> **What is required**: Please write out the full listing beneath this line exactly, skipping its images.

+++

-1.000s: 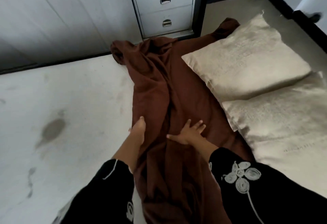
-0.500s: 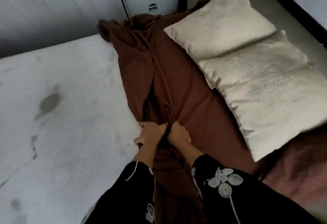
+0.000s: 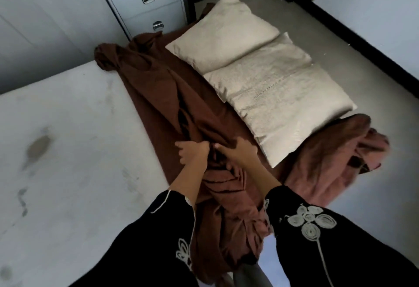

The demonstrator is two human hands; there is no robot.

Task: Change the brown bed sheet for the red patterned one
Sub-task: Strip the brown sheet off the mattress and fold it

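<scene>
Head view, looking down along the right edge of a bare mattress (image 3: 68, 150).

Writing: the only lettering in sight is a thin line of small marks across the nearer pillow (image 3: 278, 105), too small to read. No brand or label can be made out elsewhere. Each black sleeve (image 3: 317, 241) carries white embroidered swirls, not text.

The brown bed sheet (image 3: 158, 96) is off the sleeping surface and gathered into one long, rumpled band. Its long axis runs from a knotted end at the far corner of the mattress, just below the drawer unit (image 3: 147, 3), down toward the person at the bottom centre of the frame. The band lies along the mattress edge and spills onto the floor (image 3: 340, 44) beside it, passing between the person's forearms.

The left hand (image 3: 192, 153) has its fingers curled round a fold of the sheet about midway along the band. The right hand (image 3: 238, 150) sits just beside it, back upward, its fingers bent into the same bunch of folds and gripping the cloth. The two hands nearly touch.

The farther pillow (image 3: 222, 37) and the nearer one lie on the floor to the right, overlapping, both resting partly on the sheet's edge. A heap of pinkish cloth (image 3: 328, 157) lies just beyond the nearer pillow's near corner. Grey stains mark the mattress on its left side.
</scene>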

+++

> **Written response**:
-1.000s: 
-0.500s: 
+0.000s: 

The demonstrator is two human hands; there is no robot.

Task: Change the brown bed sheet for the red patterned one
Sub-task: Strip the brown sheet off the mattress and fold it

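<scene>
Head view, looking down along the right edge of a bare mattress (image 3: 68, 150).

Writing: the only lettering in sight is a thin line of small marks across the nearer pillow (image 3: 278, 105), too small to read. No brand or label can be made out elsewhere. Each black sleeve (image 3: 317, 241) carries white embroidered swirls, not text.

The brown bed sheet (image 3: 158, 96) is off the sleeping surface and gathered into one long, rumpled band. Its long axis runs from a knotted end at the far corner of the mattress, just below the drawer unit (image 3: 147, 3), down toward the person at the bottom centre of the frame. The band lies along the mattress edge and spills onto the floor (image 3: 340, 44) beside it, passing between the person's forearms.

The left hand (image 3: 192, 153) has its fingers curled round a fold of the sheet about midway along the band. The right hand (image 3: 238, 150) sits just beside it, back upward, its fingers bent into the same bunch of folds and gripping the cloth. The two hands nearly touch.

The farther pillow (image 3: 222, 37) and the nearer one lie on the floor to the right, overlapping, both resting partly on the sheet's edge. A heap of pinkish cloth (image 3: 328, 157) lies just beyond the nearer pillow's near corner. Grey stains mark the mattress on its left side.
</scene>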

No more work is needed on this answer.